Hoeren niet, dacht u? Jezus zegt dat ze voorop gaan…
Goed, maar wie dan niet? Miljoenen niet? Heeft god vele duizenden miljoenen mensen geschapen, eeuwen en eeuwen en eeuwen lang, om de meesten daarvan eeuwig te laten kreperen in de hel?
En kan hij dan nog zeggen dat Hij een God van Liefde is?
Straft God mensen oneindig lang, eeuwen en eeuwen en eeuwen in een brandende hel, alleen maar voor die dingen die ze deden gedurende die paar jaar dat ze op aarde waren?
Als een select groepje aan die eeuwige straf zou kunnen ontsnappen dan doet zich onmiddellijk de vraag voor, hoe je dat dan voor elkaar moet zien te krijgen. Wat dat dan is, dat jou een ontsnappingsmogelijkheid biedt? Is het een buitenkansje om binnen te komen? Is het puur geluk? Dat je het maar net moet treffen? Voorzover je in het juiste gezin geboren wordt? Op de goeie plek op aarde? Als je een dominee hebt met wie het beter “klikt”? God die jou kiest in plaats van anderen? Wat voor geloof is dat? Of wat voor God?
Vroeger -nog niet zo lang geleden- kwamen er wel mensen naar mij toe na een sterfgeval, en vroegen dan wat besmuikt: En, heeft hij nog wat gezegd? Wat gezegd? Nou u weet wel… Ja hoor zei ik dan altijd. Het zat helemaal goed met het geloof in de verzoenende God. O, Gelukkig, dan zal het wel goed komen… Anders niet? Neeeee, anders is er geen hoop!
Is dat de christelijke boodschap, dat er geen hoop is voor zovelen?
Is dat wat Jezus aan de wereld geofferd heeft? Dat er voor de meesten geen hoop is? Is dat geen vreselijke boodschap: voor vele mensen is er geen hoop.
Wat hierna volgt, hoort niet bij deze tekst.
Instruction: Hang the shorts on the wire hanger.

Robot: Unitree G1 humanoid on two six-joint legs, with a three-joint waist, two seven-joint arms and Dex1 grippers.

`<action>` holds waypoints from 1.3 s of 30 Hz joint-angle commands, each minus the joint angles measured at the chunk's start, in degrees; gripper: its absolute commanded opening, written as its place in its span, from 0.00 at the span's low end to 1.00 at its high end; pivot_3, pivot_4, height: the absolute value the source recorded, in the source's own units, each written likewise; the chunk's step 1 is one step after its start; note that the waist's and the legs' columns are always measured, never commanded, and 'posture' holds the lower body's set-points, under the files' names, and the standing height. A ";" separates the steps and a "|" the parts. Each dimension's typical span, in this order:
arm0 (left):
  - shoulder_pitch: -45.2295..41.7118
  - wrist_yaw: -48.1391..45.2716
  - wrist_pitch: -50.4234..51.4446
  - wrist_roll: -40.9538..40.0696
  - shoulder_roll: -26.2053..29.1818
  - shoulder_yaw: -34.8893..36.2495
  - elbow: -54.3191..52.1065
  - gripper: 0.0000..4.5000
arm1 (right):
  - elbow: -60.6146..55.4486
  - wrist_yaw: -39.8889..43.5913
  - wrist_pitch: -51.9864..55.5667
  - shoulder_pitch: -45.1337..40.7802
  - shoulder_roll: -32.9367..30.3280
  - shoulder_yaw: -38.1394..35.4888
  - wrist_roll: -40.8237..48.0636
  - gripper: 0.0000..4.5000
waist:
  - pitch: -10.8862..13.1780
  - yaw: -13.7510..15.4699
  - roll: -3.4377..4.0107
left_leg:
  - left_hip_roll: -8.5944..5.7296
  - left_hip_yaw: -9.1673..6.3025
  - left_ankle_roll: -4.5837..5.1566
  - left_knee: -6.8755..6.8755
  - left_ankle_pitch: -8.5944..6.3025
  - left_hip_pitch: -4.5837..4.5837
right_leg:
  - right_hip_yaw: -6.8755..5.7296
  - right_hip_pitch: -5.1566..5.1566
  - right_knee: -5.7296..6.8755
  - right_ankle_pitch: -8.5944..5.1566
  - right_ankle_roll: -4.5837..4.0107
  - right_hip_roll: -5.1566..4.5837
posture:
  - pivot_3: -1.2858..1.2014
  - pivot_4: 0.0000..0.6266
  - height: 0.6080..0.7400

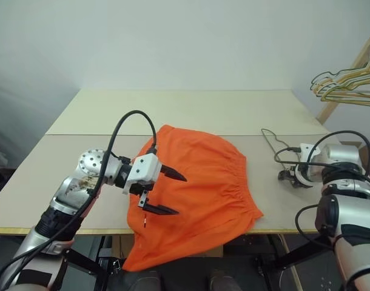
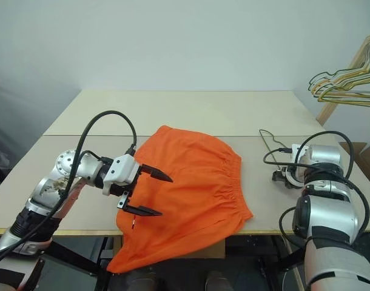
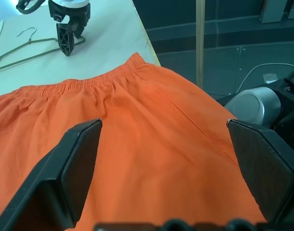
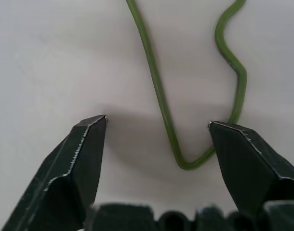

Er zijn jonge mensen omgebracht op een Noors eiland. Afschuwelijk. En hoe moet je daarmee omgaan? De PVV haastte zich om om naar de Islam te wijzen, en eerlijk gezegd heb ik dat ook gedacht, dat het moslimfundamentalisten zouden zijn die zoiets doen… Totdat bekend werd dat een rechtsextreme Noor Anders Breivik deze schietpartij heeft aangericht. Veel jonge mensen komen om.
Misschien zijn daar atheïsten bij. Geen hoop?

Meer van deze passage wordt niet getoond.